Mais le plus grand défi reste le chômage qui touche 26% de la population active. Donner du travail pourrait relancer la demande intérieure. L'Espagne en a grandement besoin pour poursuivre ses ajustements. « La relance potentielle de la demande ne passera ni par les hausses des salaires, ni par les crédits », estime Jesus Castillo, économiste chez Natixis. « D’une part parce que les banques sont extrêmement prudentes, et d’autre part parce que les ménages espagnols, fortement endettés, sont encore dans le processus de désendettement ». Madrid devra engager des politiques très actives sur le marché du travail et, notamment, songer à « requalifier les personnes qui viennent du secteur de la construction pour les rendre attractives pour des activités plus industrielles, et qui demandent plus de savoir-faire », conclut Jesus Castillo.

L’Italie, des parts de marché à regagner

La demande interne, c'est aussi le problème de l'Italie. Grande puissance exportatrice, elle a perdu des parts de marchés depuis la crise. Pour Céline Antonin, économiste à l'Observatoire français des conjonctures économiques (OFCE), cela est arrivé parce que l’Italie a perdu en compétitivité par rapport à ses voisins, « des pays qui ont fait de la déflation salariale, comme l’Espagne, la Grèce ou le Portugal. Ces pays ont baissé le coût de leur main d’œuvre ce qui leur permet de gagner davantage de parts de marché en termes d’exportation. Alors que l’Italie continue d’avoir son coût du travail augmenté ».

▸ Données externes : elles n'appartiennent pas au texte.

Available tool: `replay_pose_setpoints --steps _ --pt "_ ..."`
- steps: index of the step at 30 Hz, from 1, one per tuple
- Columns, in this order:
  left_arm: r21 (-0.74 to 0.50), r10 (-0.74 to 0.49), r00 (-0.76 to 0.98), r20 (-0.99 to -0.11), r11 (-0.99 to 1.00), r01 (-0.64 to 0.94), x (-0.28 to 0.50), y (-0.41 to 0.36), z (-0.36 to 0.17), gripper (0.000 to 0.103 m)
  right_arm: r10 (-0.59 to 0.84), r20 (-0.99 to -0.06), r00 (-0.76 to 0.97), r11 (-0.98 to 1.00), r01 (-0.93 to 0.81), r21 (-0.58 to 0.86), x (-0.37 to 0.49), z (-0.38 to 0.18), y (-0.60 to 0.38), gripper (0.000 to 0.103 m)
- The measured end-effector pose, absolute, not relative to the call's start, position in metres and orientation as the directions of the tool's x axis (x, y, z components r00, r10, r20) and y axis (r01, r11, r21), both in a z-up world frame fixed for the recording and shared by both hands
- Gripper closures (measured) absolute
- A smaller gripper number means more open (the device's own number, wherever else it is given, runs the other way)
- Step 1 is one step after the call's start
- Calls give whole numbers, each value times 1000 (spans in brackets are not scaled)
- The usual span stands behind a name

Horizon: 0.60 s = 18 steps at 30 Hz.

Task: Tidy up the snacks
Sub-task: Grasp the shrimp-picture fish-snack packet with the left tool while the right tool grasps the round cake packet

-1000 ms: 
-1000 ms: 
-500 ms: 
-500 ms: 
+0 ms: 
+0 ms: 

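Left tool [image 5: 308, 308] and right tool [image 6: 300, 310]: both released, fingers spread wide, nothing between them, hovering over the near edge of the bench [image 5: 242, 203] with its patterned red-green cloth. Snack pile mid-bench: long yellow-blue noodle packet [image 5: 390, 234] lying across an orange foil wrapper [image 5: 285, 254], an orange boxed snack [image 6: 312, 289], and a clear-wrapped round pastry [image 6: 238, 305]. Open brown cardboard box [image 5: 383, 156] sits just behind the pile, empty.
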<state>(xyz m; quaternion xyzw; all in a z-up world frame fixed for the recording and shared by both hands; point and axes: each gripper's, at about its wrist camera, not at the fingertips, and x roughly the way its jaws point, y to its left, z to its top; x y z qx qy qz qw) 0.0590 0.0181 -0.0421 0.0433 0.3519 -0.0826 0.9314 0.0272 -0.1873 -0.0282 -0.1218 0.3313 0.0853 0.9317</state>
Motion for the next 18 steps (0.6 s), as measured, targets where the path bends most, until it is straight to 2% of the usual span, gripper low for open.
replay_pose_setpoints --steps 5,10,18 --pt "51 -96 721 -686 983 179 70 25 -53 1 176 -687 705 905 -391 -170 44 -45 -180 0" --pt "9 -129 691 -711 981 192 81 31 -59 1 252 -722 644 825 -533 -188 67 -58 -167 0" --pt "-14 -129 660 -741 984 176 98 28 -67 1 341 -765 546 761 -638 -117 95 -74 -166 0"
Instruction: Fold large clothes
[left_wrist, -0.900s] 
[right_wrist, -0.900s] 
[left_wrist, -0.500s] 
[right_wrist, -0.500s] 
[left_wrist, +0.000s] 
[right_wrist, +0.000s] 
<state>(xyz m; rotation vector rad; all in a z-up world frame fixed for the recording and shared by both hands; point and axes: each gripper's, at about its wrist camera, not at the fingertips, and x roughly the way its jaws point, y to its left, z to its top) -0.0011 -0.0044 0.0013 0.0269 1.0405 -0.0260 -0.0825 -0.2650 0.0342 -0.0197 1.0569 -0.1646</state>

Céline Antonin souligne que « l’Italie est un pays de petites et grandes entreprises familiales qui sont très performantes. Il ne manque finalement que quelques réformes structurelles ». Avec le déficit public sous la barre de 3%, mais l'endettement abyssal de l'Etat de 130%, le gouvernement Renzi mise sur la demande pour relancer la croissance.